The distributed consensus problem deals with reaching an agreement on a single data value among a group of process connected by an unreliable network. The processes must put forth their candidate values, communicate with one another, and agree on a single consensus value in presence of failures of some processes.

Examples of applications of consensus include:

  • Leader election / Mutable Exclusion
  • Commit or Abort in distributed transactions
  • Reaching agreement about which process has failed
  • Clock phase synchronization
  • Load balancing

A visual diagram of this problem unfolds in the following. Each process pk with an input value uk runs a program to exchange its value. Finally the output of all non-faulty processes become identical. It is permissive that one or more processes may fail at any time, but the output v must be equal to the value of at least one process.

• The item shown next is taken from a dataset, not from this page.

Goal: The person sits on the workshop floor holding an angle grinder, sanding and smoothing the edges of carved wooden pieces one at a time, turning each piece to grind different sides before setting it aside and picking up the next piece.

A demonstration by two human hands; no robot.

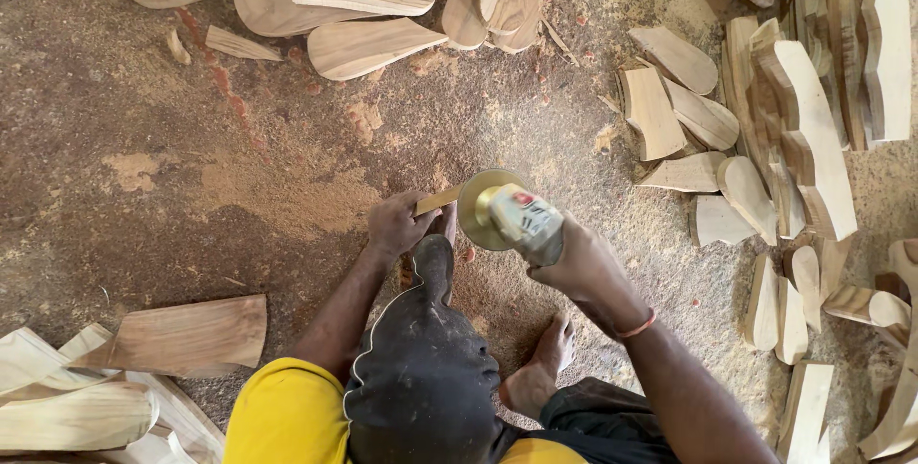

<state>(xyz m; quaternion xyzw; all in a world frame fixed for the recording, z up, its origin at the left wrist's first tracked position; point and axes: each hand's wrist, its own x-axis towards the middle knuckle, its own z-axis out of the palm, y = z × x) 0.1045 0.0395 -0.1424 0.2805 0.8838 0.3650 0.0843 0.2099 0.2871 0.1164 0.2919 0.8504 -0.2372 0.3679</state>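
Squatting on the sawdust floor [191, 187], our left hand [397, 223] grips a thin wood strip [438, 200], right hand [583, 268] clenched round the grinder [512, 218]; best we keep fingers behind the disc.

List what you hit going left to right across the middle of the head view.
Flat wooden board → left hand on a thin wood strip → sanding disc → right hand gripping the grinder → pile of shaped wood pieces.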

A global view of distributed system is here, from which you can know what kind of role consensus plays.

Protocols that solve consensus problems are designed to deal with limited numbers of faulty processes. A consensus protocol tolerating halting failures must satisfy the following properties.

  • Termination. Every non-faulty process must eventually decide.
  • Agreement. The final decision of every non-faulty process must be identical.
  • Validity. If every non-faulty process begins with the same initial value v, then their final decision must be v.

The Byzantine Generals’ Problem

The Byzantine Generals’ Problem proposed by Leslie Lamport is a fault-tolerant problem in the distributed system, which is the most complex and rigorous fault-tolerant model.

In this model, the system does not impose any restrictions on the nodes in the cluster meaning they can send random data, even error data to other nodes, or choose not to respond to the requests from other nodes. These unpredictable behaviors make fault-tolerance more complicated.

This problem describes a scenario in which a group of generals leads a part of the army. Each general does not know whether the other generals are reliable or not, but they need to choose between attack and retreat.

It will be a serious problem if one of the generals tells that some of the generals attack and the others retreat. Because of a traitor or interception in the transmission, some generals choose to attack while the rest retreat. They all believe that their choices are approved by the majority.

The Byzantine Generals’ Problem is the highest requirement for fault tolerance in distributed system, not a problem in most distributed systems used in daily work. The most frequent problems we encounter cover node down and failure to respond, which is much simpler.

FLP

FLP is one of the most significant theorems in distributed domain offering a proved conclusion.

In a purely asynchronous distributed system, the consensus problem is impossible to solve if even a single process crashes.

Consensus Protocols

2PC

In a distributed system, all nodes can know their own state after performing an operation, but it is impossible to know the state of other nodes. Two-phase Commit (commonly known as 2PC) introduces a coordinator to uniformly control all nodes and guide them to commit the operation result or not.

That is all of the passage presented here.